▸ **Material provided**
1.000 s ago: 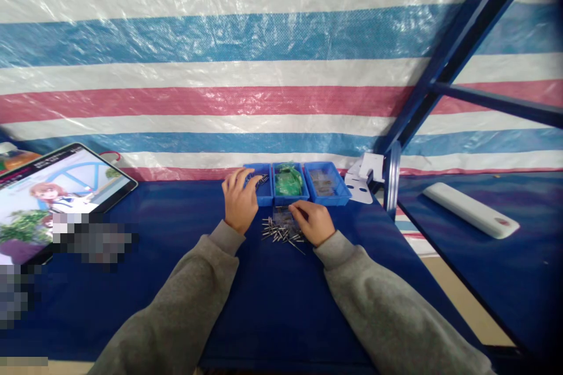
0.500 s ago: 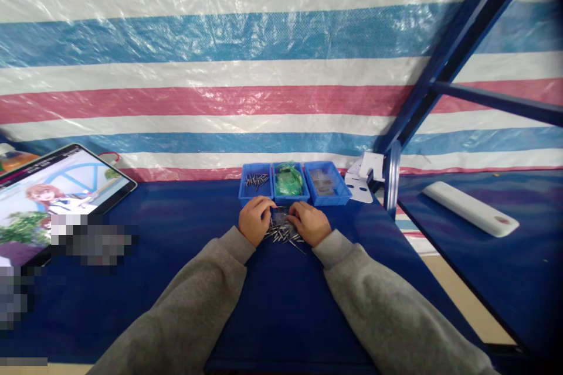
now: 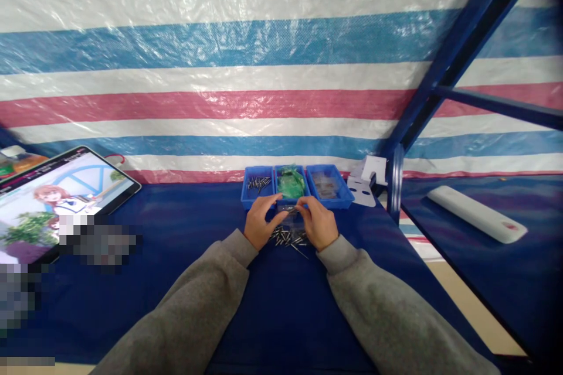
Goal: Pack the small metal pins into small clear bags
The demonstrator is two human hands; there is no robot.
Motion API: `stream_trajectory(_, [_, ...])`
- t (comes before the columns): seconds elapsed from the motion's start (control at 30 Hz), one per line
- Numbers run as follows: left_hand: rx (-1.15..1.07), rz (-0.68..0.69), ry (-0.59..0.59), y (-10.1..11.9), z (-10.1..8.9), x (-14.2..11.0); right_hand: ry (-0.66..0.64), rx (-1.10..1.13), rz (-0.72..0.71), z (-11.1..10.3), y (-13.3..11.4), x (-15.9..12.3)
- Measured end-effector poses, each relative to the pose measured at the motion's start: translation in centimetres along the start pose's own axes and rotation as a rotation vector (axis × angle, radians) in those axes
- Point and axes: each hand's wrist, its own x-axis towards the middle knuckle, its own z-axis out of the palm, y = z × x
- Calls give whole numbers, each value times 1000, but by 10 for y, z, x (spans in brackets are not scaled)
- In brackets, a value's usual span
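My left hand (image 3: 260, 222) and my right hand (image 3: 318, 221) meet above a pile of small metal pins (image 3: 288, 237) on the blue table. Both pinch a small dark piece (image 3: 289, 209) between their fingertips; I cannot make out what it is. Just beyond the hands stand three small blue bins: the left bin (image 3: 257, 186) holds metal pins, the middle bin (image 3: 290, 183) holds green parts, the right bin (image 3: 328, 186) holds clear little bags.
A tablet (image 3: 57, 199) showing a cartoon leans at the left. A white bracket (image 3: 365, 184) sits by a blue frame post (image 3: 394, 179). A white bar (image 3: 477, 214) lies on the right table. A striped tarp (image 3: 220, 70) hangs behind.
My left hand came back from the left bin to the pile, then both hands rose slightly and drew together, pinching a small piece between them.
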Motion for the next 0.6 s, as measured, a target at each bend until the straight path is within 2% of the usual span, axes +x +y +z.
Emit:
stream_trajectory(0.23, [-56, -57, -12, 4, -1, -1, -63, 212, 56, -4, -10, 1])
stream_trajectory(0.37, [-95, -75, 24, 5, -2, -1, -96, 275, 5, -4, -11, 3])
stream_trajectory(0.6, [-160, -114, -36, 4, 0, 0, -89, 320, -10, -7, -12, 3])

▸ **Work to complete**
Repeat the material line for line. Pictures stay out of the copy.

▸ **Response box**
1.000 s ago: 
0.500 s ago: 
now: 
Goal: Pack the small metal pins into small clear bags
The demonstrator is two human hands; there is no robot.
Motion API: `stream_trajectory(_, [_, ...])`
- t (comes before the columns): seconds elapsed from the motion's start (control at 30 Hz), one per line
- Numbers run as follows: left_hand: rx (-1.15..1.07), rz (-0.68..0.69), ry (-0.59..0.59), y (-10.1..11.9), z (-10.1..8.9), x (-14.2..11.0); right_hand: ry (-0.66..0.64), rx (-1.10..1.13), rz (-0.72..0.71), z (-11.1..10.3), y (-13.3..11.4), x (-15.9..12.3)
- Measured end-effector poses, each relative to the pose measured at the motion's start: translation in centimetres along the start pose's own axes and rotation as a rotation vector (axis × angle, radians) in those axes
- Point and axes: each hand's wrist, its own x-axis towards the middle knuckle, its own z-axis out of the palm, y = z × x
- Calls give whole numbers, each value times 1000, but by 10 for y, z, x (spans in brackets are not scaled)
- In brackets, a value's usual span
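My left hand (image 3: 260, 222) and my right hand (image 3: 318, 221) meet above a pile of small metal pins (image 3: 288, 237) on the blue table. Both pinch a small dark piece (image 3: 289, 209) between their fingertips; I cannot make out what it is. Just beyond the hands stand three small blue bins: the left bin (image 3: 257, 186) holds metal pins, the middle bin (image 3: 290, 183) holds green parts, the right bin (image 3: 328, 186) holds clear little bags.
A tablet (image 3: 57, 199) showing a cartoon leans at the left. A white bracket (image 3: 365, 184) sits by a blue frame post (image 3: 394, 179). A white bar (image 3: 477, 214) lies on the right table. A striped tarp (image 3: 220, 70) hangs behind.
My left hand came back from the left bin to the pile, then both hands rose slightly and drew together, pinching a small piece between them.
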Motion for the next 0.6 s, as measured, a target at each bend until the straight path is within 2% of the usual span, axes +x +y +z.
Emit:
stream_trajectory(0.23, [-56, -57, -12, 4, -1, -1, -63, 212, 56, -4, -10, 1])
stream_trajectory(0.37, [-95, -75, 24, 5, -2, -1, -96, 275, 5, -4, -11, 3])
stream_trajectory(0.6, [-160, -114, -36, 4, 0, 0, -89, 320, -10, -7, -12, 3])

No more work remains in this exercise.